Lead story - AI forces a massive enterprise data rethink - so what's next?
So, Ian unfurled one of the best enterprise AI pieces of the year in Eloi vs Morlocks - does AI prove the spreadsheet rebels were right all along? This is not the type of debate with one right answer, but I'll give it a once-over anyhow. Ian is making a few crucial points:
- Before companies make a "quality data for AI" push, they might want to rethink the data AI really needs!
- The best AI needs data context. In many cases, that data context is individual and therefore "messy," and outside the scope of transactional systems.
- "Dirty data" is an enterprise reckoning - but you don't need to boil the data ocean to get started.

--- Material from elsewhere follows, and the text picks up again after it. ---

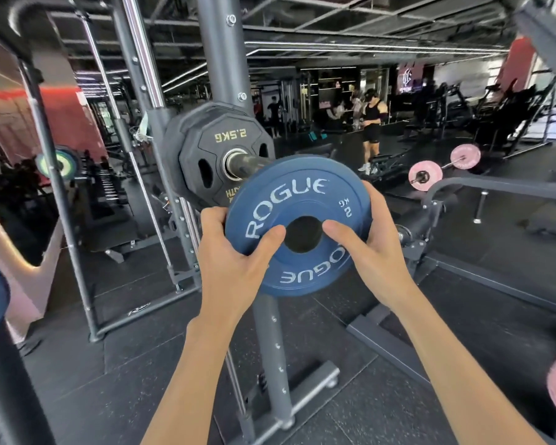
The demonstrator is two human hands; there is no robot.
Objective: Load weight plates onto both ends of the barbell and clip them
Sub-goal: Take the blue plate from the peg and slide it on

- The enterprise rebels who rely on their own dirty data shouldn't be punished, but understood (and, maybe, historically appreciated!)
Ian, what say you?
Most meaningful work in an enterprise rests on information asymmetries and imperfect data. We only know our customers imperfectly. Solving problems means navigating imperfect information. Building new products is basically swimming in imperfect signals across multiple dimensions.
So when we fall for the idea that data has to be perfectly modelled before we can act, we are falling for a fallacy about how our most meaningful decisions are actually made.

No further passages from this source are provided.